(Data provided begins)

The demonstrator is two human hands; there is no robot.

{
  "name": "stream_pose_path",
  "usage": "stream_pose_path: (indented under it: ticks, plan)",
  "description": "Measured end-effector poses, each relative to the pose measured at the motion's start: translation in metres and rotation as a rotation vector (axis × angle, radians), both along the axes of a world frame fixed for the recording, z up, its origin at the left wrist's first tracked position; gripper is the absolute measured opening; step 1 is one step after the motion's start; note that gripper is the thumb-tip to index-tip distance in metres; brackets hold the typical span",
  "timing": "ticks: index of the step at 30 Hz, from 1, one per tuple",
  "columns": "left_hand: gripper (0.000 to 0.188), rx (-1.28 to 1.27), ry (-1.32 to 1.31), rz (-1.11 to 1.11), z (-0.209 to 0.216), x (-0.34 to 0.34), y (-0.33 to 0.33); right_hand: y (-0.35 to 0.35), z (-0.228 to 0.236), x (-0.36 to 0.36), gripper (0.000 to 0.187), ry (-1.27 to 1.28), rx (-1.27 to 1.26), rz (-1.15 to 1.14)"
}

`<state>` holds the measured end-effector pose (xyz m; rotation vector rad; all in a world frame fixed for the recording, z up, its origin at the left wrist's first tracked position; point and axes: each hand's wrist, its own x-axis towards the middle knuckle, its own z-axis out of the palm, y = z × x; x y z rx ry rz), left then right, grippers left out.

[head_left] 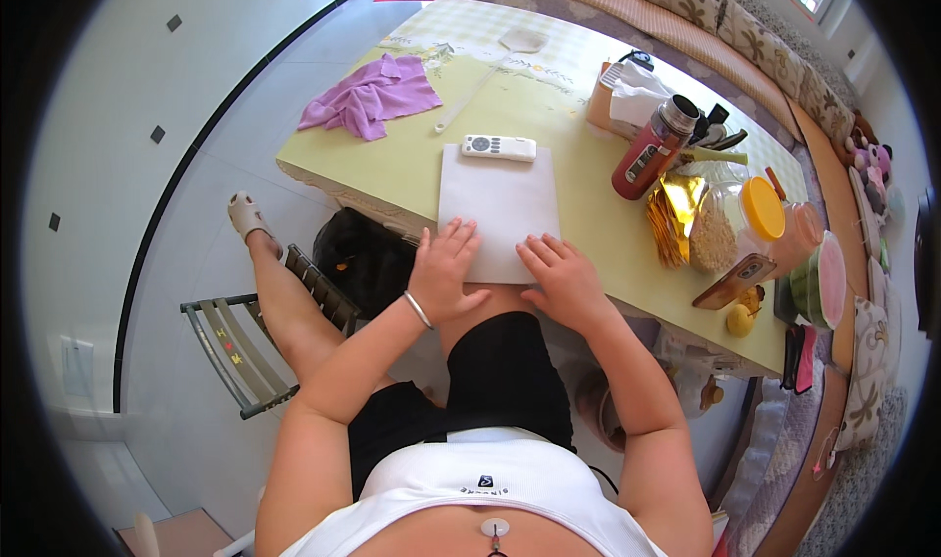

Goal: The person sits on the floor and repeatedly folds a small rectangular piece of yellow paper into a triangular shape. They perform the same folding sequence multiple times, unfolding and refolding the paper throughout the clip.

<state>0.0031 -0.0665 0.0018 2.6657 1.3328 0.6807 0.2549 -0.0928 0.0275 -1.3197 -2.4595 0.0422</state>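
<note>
A white rectangular sheet or board (pixel 498 199) lies flat on the yellow-green table (pixel 392 180), its near edge by the table's front edge. My left hand (pixel 447 271) rests on its near left corner, fingers spread, a silver bangle on the wrist. On the near right corner lies my right hand (pixel 566 281), its fingers stretched out too. Neither hand holds anything. At the far end of the white sheet sits a white remote control (pixel 499 147), lying crosswise with its buttons up.
Left on the table lies a purple cloth (pixel 372 96); beyond the remote is a pale fly swatter (pixel 490 82). To the right stand a red thermos (pixel 657 147), a tissue box (pixel 605 101), a yellow-lidded jar (pixel 720 229) and a phone (pixel 733 281). A folding chair (pixel 245 351) stands at left.
</note>
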Motion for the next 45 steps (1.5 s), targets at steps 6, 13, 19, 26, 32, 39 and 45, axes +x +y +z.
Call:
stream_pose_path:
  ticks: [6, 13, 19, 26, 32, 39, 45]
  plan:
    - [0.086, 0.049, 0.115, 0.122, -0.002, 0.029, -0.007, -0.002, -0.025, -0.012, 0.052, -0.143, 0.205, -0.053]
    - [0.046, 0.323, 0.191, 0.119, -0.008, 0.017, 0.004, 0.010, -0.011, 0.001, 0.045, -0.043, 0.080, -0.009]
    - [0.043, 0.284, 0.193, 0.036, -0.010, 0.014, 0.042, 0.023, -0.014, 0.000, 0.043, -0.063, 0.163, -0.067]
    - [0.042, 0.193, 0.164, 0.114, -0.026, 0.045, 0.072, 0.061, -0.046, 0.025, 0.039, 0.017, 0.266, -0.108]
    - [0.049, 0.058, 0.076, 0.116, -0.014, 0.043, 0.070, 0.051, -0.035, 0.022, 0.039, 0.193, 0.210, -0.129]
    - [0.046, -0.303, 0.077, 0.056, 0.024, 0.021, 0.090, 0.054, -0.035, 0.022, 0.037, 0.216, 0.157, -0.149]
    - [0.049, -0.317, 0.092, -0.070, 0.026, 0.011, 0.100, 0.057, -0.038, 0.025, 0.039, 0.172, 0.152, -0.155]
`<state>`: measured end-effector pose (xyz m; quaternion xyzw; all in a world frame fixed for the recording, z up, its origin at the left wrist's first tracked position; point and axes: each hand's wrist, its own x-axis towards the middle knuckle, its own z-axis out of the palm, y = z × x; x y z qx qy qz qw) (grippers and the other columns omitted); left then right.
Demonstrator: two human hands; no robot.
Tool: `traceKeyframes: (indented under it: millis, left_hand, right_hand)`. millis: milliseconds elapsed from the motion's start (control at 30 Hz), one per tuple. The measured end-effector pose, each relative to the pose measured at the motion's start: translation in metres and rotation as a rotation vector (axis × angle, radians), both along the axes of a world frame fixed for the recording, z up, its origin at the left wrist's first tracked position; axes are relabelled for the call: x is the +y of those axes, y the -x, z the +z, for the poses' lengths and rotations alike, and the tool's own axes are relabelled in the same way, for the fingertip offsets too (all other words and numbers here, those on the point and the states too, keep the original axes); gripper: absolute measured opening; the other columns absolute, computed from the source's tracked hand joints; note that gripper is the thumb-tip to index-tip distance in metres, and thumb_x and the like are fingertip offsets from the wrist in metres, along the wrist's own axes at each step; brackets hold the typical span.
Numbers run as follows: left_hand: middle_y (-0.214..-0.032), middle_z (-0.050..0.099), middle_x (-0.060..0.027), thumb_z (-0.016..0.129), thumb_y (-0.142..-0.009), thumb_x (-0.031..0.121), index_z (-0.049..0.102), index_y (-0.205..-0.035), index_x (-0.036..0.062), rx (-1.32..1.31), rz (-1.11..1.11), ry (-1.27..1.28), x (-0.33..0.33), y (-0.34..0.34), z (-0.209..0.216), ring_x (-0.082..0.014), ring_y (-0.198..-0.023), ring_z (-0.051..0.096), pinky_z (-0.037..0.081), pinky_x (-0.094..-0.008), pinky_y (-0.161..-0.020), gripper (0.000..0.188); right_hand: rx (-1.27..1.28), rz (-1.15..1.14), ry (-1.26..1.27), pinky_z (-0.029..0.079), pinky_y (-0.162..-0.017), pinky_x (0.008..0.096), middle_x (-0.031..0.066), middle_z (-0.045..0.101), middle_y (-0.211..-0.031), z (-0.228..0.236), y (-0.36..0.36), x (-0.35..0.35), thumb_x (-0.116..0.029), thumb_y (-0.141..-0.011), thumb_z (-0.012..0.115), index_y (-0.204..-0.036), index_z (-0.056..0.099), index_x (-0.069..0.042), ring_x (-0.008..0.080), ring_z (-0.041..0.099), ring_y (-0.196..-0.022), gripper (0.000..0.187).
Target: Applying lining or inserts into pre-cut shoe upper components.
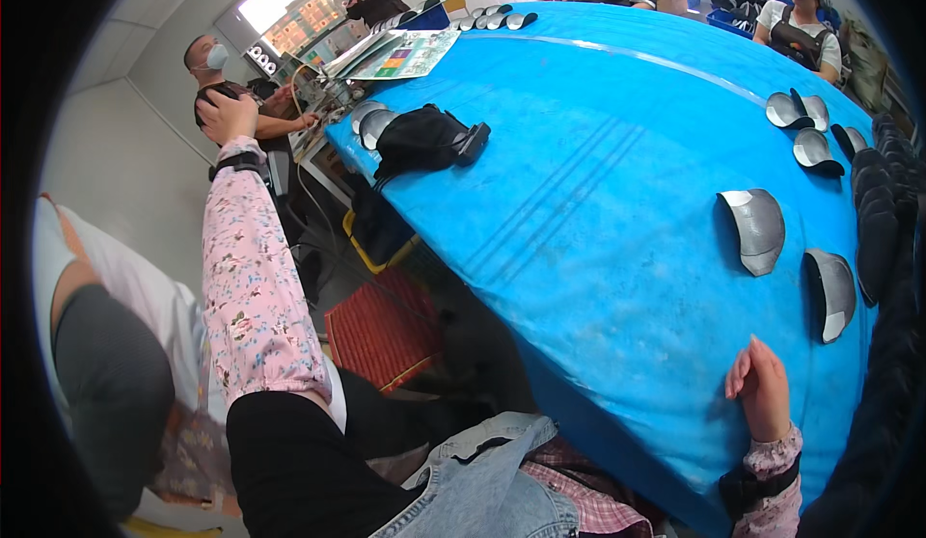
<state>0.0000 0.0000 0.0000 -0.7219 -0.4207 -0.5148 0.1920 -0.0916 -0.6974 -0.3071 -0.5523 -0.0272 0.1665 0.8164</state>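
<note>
My left arm, in a pink flowered sleeve with a black wrist band, reaches out at the left. My left hand (229,117) is raised in the air with its fingers stretched out, and it overlaps the view of a masked person behind it. Low over the right side of the blue-covered table (579,239), my right hand (764,390) has its fingers extended and slightly bent, holding nothing. Nearest to it lie a curved grey piece with a black edge (834,295) and another curved grey piece (757,230), both apart from the hand.
More curved pieces (816,154) lie at the far right, beside a long row of black pieces (873,210). A black bag-like item (424,141) rests by the left table edge. A red mat-like thing (381,328) is below. Several people stand around the table.
</note>
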Motion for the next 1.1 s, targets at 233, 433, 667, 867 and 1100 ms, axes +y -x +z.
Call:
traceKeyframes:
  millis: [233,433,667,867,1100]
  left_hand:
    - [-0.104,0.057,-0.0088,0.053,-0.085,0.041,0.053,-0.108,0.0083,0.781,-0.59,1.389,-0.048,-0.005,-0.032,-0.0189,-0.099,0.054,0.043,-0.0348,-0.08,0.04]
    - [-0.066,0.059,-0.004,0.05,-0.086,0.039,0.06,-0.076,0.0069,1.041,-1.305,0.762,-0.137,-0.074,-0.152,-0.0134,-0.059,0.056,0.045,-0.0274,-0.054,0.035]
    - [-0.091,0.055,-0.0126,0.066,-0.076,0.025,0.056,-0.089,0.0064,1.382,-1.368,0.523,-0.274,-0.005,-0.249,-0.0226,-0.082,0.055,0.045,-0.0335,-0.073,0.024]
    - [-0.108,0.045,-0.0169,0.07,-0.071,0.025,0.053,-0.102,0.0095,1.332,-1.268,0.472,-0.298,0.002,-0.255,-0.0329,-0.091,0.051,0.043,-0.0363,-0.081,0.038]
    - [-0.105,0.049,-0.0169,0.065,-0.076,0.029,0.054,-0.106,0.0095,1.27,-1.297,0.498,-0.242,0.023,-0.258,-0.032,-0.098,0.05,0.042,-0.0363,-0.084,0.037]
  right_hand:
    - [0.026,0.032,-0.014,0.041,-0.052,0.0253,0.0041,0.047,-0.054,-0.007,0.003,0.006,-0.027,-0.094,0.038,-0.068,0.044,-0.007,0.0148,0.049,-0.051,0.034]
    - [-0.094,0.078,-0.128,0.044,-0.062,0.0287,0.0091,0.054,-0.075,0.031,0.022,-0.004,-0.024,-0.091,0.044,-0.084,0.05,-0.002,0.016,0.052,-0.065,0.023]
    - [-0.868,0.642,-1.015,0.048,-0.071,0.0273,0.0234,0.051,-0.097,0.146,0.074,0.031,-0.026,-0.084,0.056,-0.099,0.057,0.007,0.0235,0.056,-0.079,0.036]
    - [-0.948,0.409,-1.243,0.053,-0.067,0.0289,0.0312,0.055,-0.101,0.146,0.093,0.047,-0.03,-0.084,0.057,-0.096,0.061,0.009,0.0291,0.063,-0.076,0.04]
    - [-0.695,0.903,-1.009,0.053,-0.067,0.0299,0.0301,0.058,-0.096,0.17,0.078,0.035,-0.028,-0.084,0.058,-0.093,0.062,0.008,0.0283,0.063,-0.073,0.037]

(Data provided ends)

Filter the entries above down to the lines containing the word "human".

The demonstrator is two human hands; there is no robot.
Demonstrator: two human hands; no robot.

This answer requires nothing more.